Almost, Bolder-dash,
As you have just said, The change in the frequency distribution of hereditary traits in breeding populations from one generation to the next is caused by random mutations, then natural selection.
So if the change in frequencies from one generation to the next is caused by random mutations, how can we talk about evolution occurring without showing that it was random mutations? You are trying to have your cake and eat it too.
The change in frequency distribution of hereditary traits in breeding populations from generation to generation can be caused by:
(1) random mutations
(2) natural selection
(3) stochastic events
(4) neutral drift
(5) etc
(6) any combination of the above
Certainly natural selection only operates on the existing phenotypes of the individual organisms within the breeding population, while mutations have a time-lag before their effect is likely felt within the breeding population and then the selection process.
You can think of natural selection as operating on ancestral mutations - ones in the parent or older population - that exist in different frequencies in the current population, and that affect the population dynamics of breeding the next generation.
Without the concept of random mutatins causing evolutionary change, we don't have evolution-and yet you don't want to discuss random mutations.
Not quite. Random mutation is a part of the evolutionary process, as is natural selection. Random mutation is not a part of natural selection and natural selection is not a part of random mutation.
Only when we discuss the process of evolution can we discuss both mutation and natural selection as contributing factors.
And I can certainly understand why you don't want to discuss random mutations, because having it make sense scientifically is pretty hard to do.
Actually it is rather simple.
Say you want to throw all 6's with 10 dice. You can throw for a long time before getting this result, but if after every throw you take the ones that are 6's and set them aside, you will reach all 6's in considerably shorter time.
The throws are random results, selection picks the 6's at each generation of throws. If you only have one throw, the probability of getting all 6's is extremely low for either approach. Thus the additional generations of throws represent the effect of random mutations on the previous non-6's population to also adapt and become 6's in the final population. (please note that this is an analogy and does NOT mean that the same mutations arise in subsequent generations, rather that "6" represents a fitness level within the ecology, as several different mutations can result in fitness in different ways).
To recap-
1.Evolution is RANDOM MUTATIONS and NATURAL SELECTION
Among other processes, yes, and these are the major sources of new traits and the selection of new traits in the overall scheme of life.

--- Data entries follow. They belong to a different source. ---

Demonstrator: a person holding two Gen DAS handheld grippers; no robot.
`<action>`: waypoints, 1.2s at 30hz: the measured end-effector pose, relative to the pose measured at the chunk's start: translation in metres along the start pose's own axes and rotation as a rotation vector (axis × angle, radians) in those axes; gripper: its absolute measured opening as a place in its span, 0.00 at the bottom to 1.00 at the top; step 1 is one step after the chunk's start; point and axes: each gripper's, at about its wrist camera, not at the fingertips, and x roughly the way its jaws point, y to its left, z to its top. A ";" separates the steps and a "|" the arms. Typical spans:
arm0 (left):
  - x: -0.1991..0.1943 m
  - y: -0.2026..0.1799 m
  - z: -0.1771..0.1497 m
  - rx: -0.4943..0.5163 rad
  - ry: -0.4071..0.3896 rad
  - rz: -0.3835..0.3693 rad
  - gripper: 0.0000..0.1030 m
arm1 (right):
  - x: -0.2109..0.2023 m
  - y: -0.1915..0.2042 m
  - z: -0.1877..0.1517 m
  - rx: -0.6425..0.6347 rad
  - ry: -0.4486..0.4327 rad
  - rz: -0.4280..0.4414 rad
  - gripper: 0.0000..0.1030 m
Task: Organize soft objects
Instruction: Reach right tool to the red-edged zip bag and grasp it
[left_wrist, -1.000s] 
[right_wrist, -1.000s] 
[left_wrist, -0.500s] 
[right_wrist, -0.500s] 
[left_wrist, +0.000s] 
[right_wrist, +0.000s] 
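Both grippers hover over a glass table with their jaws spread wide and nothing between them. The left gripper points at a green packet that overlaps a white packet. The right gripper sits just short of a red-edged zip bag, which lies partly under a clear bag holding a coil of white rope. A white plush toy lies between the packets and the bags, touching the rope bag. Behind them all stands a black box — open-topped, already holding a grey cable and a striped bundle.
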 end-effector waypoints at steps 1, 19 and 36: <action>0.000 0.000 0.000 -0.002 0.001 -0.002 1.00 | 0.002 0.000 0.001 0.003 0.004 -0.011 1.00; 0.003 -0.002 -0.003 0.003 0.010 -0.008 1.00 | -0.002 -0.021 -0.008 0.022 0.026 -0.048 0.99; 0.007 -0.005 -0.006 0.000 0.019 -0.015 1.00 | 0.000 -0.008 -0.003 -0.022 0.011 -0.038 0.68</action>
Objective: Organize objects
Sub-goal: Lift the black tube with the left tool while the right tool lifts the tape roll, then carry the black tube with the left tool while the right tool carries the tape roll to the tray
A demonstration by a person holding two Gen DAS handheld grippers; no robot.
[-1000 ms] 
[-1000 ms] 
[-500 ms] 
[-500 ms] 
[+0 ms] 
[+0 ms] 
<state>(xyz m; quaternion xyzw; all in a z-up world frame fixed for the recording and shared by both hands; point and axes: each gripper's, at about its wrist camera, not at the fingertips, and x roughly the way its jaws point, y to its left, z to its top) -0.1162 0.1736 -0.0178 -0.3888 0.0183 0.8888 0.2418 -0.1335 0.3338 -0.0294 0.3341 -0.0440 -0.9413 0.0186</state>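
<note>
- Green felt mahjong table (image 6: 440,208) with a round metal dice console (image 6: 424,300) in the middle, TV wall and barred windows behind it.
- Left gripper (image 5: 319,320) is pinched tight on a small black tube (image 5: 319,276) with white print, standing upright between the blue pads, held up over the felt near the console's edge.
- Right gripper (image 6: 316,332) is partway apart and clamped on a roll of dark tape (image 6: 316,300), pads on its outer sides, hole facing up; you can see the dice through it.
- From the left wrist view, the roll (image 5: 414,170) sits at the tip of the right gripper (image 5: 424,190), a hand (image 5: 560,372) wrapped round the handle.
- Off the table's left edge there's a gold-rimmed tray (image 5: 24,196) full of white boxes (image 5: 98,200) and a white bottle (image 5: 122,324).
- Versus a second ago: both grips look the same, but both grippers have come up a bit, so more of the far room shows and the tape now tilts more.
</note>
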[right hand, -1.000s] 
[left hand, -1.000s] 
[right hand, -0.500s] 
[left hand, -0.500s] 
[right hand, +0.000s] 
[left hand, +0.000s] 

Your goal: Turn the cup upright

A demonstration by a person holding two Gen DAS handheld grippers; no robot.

2. To show scientifically that evolution has occurred, we have to prove that it was BOTH things acting together. So if either one happens without the other, its not evolution correct?
Not quite, as noted back at the beginning, the change in the frequency distribution of hereditary traits in breeding populations from generation to generation can occur through just natural selection, and it can occur through just mutations because the frequency does change as a result.
However, the long trend in evolution is for both to occur in a multi-step pattern:
  1. During breeding the effects of mutation are seen in the new generation being produced, plus the effect of selection of old mutations on the current breeding population.
  2. Then natural selection operates on the individual phenotypes, the developed organisms, that are a product of their genetics and the developmental environment, including learned behaviors.
  3. The ones that survive and breed then contribute to the next generation and
  4. go to (1) ...
One follows the other, even though both are occuring simultaneously, their effects are felt at different times in the lives of the individual organisms.
So now you want to prove scientifically that any tests show evolution occurred, but when asked to prove that it was TRULY RANDOM MUTATIONS occurring, all of you keep complaining that you shouldn't have to prove that it was RANDOM MUTATIONS happening!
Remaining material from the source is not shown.